— Не надо.
Михась, должно быть, еще не сообразил, как ему дальше действовать. Но ему понятно, что не надо через кого-то связываться с Сазоном Ивановичем. Он лежит задумчивый. И кто не знает, сколько ему лет, мог бы подумать сейчас, что ему под тридцать и что он давно уже серьезно нездоров.
Ева мажет ему желтовато-коричневой, цвета тола, мазью бровь, нос, ухо и уголки губ. Мазь едучая и плохо пахнет.
— Завязывать не будем, так лучше подживет, — говорит Ева. — Полежи. Постарайся уснуть. А я уйду ненадолго. У меня еще есть дела. Но ты не бойся, я недалеко уйду. Я здесь близко буду. Не волнуйся, спи. Все будет хорошо.
16
Только вечером Ева вывела Михася во двор.
— Надо подышать воздухом. И немножко походи, если можешь. Нет, сначала посидим немножечко.
«Немножечко» — это любимое слово Василия Егоровича. Ева, наверно, у него переняла это слово.
Они садятся на завалинку около крыльца.
Тихо вокруг. Одиноко стоит дом Бугреева у давно затихшей дороги.
Михась вспоминает про себя, как вот отсюда, от этого вот крыльца, Василий Егорович повел их с Феликсом через картофельное поле к оврагу, где он, Михась, впервые услышал о Еве, которая будто бы одна вытащила из болота огромную бомбу, четвертую по счету.
Михась тогда представлял себе Еву совсем не такой, какой она оказалась. А какой оказалась она? Разве Михась может и сейчас одним, или двумя, или десятью словами определить, какая Ева? Что-то в ней есть такое, что привлекает его и будет, наверно, всегда привлекать, и что-то будет всегда отталкивать.
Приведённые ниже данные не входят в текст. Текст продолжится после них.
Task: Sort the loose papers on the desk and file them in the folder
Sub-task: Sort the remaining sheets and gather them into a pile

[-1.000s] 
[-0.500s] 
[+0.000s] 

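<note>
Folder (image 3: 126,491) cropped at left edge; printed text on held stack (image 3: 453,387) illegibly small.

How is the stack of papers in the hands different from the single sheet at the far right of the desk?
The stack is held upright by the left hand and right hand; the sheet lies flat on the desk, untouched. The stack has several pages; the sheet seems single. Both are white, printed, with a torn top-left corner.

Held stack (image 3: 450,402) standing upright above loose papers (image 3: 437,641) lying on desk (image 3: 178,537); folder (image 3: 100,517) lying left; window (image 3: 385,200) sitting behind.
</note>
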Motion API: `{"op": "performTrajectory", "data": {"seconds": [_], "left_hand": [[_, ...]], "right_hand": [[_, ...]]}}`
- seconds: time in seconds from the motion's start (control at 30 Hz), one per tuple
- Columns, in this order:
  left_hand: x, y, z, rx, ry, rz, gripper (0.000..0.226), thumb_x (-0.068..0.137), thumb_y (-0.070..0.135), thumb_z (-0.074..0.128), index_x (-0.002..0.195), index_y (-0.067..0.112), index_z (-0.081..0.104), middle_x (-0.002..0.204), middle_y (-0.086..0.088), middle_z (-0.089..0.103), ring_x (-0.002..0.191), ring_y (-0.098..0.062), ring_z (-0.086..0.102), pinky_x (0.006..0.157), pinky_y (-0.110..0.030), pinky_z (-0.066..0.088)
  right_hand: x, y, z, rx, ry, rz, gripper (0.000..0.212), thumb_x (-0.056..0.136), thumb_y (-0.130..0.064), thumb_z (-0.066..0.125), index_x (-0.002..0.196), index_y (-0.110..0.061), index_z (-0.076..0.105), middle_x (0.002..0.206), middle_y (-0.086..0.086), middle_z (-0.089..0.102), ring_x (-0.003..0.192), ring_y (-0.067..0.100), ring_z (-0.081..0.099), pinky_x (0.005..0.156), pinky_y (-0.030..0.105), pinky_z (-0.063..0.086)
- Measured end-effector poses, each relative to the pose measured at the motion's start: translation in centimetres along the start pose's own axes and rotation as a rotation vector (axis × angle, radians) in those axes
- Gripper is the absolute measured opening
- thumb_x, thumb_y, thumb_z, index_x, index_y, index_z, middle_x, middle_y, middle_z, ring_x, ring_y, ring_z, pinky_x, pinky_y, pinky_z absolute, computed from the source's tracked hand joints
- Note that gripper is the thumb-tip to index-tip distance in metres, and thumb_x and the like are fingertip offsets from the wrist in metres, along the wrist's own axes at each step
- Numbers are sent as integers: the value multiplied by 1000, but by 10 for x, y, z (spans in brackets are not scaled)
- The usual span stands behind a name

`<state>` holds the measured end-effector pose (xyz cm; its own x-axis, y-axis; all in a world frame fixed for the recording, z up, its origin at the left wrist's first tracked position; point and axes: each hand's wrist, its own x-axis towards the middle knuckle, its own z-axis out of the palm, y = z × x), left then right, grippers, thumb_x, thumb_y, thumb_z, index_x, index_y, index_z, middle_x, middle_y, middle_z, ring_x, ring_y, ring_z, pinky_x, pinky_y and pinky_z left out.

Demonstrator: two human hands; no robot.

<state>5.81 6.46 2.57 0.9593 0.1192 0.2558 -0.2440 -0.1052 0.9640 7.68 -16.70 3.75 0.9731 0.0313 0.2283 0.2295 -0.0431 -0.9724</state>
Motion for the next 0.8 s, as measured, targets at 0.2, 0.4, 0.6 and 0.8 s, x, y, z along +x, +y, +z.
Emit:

Но что?
Михась не старается это выразить, определить. Только чувствует какую-то тяжкую затрудненность в своих отношениях с Евой. Что-то мешает ему быть полностью откровенным с ней. Что-то невысказанное, что и высказать, пожалуй, невозможно, разделяет их. Хотя он; наверно, всегда будет вспоминать ее. Только хорошо, только с благодарностью будет вспоминать.
Луна, выступившая из развалин туманно-черных туч, освещает дом, двор, узкую дорогу против дома, пригорки кладбища. Вечер тихий, безветренный и, кажется, теплый.
Михась сидит в ватной куртке Виктора, в его сапогах, в рубашке и в брюках Василия Егоровича. И еще Ева обмотала ему шею пушистым шарфом.
Михась не помнит Виктора, которого вместе с братом Егорушкой он в прошлом году провожал в партизанский отряд. Он провожал еще двенадцать человек из Жухаловичей. Всех не запомнить. Но, судя по куртке, Виктор был большой, широкоплечий. Два Михася, пожалуй, могли бы влезть в его куртку.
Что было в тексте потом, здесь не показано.